Aim of the exercise:
Please repeat the listing exactly, starting at its first line and stopping after the line that contains "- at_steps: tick".

+ + + + + + +

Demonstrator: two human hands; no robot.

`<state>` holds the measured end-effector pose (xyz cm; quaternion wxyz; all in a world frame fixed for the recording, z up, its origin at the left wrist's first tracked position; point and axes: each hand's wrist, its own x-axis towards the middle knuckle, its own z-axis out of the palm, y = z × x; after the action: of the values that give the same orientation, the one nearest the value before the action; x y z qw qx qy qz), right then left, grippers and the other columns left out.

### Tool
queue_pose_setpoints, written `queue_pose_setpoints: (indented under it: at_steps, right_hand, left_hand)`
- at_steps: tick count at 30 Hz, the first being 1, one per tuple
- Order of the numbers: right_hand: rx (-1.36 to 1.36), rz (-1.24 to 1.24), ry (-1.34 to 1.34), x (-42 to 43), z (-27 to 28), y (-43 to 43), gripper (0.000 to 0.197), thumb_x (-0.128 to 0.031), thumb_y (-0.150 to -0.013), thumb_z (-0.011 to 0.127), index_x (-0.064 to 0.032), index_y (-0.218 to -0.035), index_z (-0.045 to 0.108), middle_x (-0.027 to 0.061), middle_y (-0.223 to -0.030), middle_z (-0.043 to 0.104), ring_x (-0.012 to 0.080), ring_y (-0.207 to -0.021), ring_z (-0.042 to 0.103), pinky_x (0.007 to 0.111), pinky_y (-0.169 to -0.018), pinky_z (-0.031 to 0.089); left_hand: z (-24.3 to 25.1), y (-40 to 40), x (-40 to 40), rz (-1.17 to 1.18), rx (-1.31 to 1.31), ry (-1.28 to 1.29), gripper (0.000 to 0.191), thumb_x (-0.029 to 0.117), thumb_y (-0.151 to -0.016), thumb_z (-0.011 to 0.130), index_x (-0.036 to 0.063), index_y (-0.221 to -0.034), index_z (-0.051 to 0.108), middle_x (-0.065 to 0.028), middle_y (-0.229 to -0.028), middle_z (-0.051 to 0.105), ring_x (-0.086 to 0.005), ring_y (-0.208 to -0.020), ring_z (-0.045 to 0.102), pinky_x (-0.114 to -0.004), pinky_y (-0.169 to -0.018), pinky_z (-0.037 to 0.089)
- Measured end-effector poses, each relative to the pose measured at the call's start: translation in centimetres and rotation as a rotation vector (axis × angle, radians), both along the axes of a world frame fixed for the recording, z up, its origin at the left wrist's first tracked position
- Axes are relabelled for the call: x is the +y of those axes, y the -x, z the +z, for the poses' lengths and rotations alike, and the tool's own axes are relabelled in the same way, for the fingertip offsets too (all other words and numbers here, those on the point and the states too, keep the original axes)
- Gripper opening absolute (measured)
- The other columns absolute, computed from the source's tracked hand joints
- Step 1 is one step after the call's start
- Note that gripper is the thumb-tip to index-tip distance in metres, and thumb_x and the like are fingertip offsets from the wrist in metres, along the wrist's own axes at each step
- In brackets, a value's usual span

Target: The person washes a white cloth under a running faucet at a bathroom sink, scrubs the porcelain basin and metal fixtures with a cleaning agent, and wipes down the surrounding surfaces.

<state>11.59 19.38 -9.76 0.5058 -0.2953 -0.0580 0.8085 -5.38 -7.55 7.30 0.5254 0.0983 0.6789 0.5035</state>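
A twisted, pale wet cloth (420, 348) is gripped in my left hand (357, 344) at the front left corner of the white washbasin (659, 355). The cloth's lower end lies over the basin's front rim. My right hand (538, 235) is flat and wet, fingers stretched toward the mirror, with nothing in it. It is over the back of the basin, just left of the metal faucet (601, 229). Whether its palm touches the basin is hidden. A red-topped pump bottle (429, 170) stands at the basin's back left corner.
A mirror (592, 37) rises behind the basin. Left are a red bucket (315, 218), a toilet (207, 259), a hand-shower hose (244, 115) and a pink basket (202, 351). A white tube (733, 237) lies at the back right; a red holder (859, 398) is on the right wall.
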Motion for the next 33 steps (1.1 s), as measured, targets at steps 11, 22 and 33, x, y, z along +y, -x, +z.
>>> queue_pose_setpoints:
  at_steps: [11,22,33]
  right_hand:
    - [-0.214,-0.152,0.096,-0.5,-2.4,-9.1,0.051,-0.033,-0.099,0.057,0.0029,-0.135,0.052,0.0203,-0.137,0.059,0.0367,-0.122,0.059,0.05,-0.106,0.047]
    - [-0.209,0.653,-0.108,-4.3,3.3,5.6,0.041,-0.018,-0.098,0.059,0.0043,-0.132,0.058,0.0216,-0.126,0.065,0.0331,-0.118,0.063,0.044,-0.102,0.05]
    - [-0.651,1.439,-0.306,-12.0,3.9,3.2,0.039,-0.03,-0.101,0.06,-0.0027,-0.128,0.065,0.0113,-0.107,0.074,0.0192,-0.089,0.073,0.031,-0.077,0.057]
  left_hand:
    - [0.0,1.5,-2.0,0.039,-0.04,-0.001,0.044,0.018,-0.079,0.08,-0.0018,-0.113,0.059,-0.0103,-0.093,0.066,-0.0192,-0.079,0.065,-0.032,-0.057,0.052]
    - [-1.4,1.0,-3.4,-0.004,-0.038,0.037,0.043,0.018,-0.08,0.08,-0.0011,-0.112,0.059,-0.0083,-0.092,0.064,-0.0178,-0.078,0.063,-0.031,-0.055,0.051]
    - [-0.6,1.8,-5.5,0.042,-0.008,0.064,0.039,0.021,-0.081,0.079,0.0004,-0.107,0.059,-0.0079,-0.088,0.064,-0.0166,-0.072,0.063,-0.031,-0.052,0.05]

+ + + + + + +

Response:
Demonstrator: two human hands; no robot.

`<state>` holds the measured end-effector pose (xyz cm; quaternion wxyz; all in a world frame fixed for the recording, z up, its origin at the left wrist's first tracked position; point and axes: each hand's wrist, its own x-axis towards the middle knuckle, its own z-axis out of the palm, y = z × x; after the action: of the values that give the same orientation, the one nearest the value before the action; x y z qw qx qy qz), right then left, grippers and the other columns left out.

### Tool
queue_pose_setpoints, written `queue_pose_setpoints: (indented under it: at_steps, right_hand, left_hand)`
- at_steps: tick count at 30 Hz, the first being 1, one per tuple

The required output has been given.